- _Task_:
Please print the data shown below without any alteration.

- _Given data_:
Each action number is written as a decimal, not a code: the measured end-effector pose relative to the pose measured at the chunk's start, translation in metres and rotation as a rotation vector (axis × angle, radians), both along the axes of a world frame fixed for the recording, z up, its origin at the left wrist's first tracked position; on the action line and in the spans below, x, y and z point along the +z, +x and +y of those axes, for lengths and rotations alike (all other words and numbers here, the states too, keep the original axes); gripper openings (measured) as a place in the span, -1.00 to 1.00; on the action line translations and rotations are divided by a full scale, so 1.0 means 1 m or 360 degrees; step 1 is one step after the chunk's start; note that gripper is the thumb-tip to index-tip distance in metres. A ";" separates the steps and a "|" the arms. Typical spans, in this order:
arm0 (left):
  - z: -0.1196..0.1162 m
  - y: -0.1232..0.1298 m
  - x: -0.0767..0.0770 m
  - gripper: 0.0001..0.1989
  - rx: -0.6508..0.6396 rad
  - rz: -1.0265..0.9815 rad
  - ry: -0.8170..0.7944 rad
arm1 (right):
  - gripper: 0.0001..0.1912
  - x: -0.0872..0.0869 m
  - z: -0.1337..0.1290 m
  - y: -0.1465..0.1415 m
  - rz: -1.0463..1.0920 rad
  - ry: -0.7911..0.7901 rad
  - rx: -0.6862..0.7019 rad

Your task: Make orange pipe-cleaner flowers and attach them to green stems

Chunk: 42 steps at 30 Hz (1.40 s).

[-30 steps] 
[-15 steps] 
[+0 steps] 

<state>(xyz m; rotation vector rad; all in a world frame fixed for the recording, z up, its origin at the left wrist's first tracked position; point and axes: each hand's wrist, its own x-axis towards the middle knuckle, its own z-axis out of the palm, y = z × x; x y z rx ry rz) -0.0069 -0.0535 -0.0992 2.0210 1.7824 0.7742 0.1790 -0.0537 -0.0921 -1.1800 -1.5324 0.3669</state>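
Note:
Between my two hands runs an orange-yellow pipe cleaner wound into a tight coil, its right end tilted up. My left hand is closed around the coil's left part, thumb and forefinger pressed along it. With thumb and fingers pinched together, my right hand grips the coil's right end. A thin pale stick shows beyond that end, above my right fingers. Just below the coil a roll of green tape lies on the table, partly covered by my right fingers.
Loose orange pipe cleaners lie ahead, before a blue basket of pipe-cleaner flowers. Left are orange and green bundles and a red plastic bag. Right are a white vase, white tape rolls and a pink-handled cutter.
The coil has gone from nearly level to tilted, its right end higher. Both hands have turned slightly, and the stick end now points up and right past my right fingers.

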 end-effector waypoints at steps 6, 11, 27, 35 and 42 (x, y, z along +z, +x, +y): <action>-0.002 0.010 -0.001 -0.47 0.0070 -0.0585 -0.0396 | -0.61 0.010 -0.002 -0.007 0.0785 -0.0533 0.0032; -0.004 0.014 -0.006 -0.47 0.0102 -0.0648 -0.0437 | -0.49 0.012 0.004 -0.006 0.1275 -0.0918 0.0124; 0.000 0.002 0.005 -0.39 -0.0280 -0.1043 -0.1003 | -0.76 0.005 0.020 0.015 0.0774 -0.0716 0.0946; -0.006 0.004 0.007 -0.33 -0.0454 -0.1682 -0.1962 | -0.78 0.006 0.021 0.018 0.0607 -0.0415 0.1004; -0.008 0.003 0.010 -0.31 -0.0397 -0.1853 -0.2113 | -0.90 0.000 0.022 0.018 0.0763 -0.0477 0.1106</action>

- _Task result_:
Each action number is written as a decimal, not a code: the measured end-effector pose relative to the pose measured at the chunk's start, translation in metres and rotation as a rotation vector (axis × angle, radians), both along the axes of a world frame fixed for the recording, z up, its origin at the left wrist's first tracked position; on the action line and in the spans below, x, y and z point along the +z, +x and +y of those axes, for lengths and rotations alike (all other words and numbers here, the states too, keep the original axes); gripper openings (measured) as a place in the span, -1.00 to 1.00; on the action line translations and rotations are divided by a full scale, so 1.0 means 1 m or 360 degrees; step 1 is one step after the chunk's start; note that gripper is the thumb-tip to index-tip distance in metres. A ";" separates the steps and a "|" the arms. Typical spans, in this order:
arm0 (left):
  - z: -0.1196..0.1162 m
  - y: -0.1232..0.1298 m
  - x: -0.0767..0.0770 m
  - gripper: 0.0001..0.1989
  - rx: -0.6508..0.6396 rad
  - rz: -1.0265..0.9815 rad
  - ry: -0.8170..0.7944 rad
arm1 (right):
  - gripper: 0.0001..0.1912
  - x: -0.0872..0.0869 m
  - z: -0.1337..0.1290 m
  - y: -0.1465..0.1415 m
  - rz: -1.0463..1.0920 rad
  - ry: -0.7911..0.7901 rad
  - rx: -0.6862..0.7019 rad

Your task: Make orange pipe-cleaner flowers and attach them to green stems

Chunk: 42 steps at 30 Hz (1.40 s).

[-30 steps] 
[-15 steps] 
[+0 steps] 

<state>(xyz m; rotation vector rad; all in a world frame fixed for the recording, z up, its origin at the left wrist's first tracked position; point and axes: each hand's wrist, its own x-axis towards the middle knuckle, its own z-axis out of the palm, y = z × x; x y z rx ry rz) -0.0069 -0.0535 -0.0992 2.0210 1.7824 0.7742 0.1790 -0.0537 -0.0921 -1.1800 -1.5324 0.3669</state>
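Note:
Between my two hands runs an orange-yellow pipe cleaner wound into a tight coil, its right end tilted up. My left hand is closed around the coil's left part, thumb and forefinger pressed along it. With thumb and fingers pinched together, my right hand grips the coil's right end. A thin pale stick shows beyond that end, above my right fingers. Just below the coil a roll of green tape lies on the table, partly covered by my right fingers.
Loose orange pipe cleaners lie ahead, before a blue basket of pipe-cleaner flowers. Left are orange and green bundles and a red plastic bag. Right are a white vase, white tape rolls and a pink-handled cutter.
The coil has gone from nearly level to tilted, its right end higher. Both hands have turned slightly, and the stick end now points up and right past my right fingers.
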
 end-effector waypoints at steps 6, 11, 27, 35 and 42 (x, y, z along +z, +x, +y): <action>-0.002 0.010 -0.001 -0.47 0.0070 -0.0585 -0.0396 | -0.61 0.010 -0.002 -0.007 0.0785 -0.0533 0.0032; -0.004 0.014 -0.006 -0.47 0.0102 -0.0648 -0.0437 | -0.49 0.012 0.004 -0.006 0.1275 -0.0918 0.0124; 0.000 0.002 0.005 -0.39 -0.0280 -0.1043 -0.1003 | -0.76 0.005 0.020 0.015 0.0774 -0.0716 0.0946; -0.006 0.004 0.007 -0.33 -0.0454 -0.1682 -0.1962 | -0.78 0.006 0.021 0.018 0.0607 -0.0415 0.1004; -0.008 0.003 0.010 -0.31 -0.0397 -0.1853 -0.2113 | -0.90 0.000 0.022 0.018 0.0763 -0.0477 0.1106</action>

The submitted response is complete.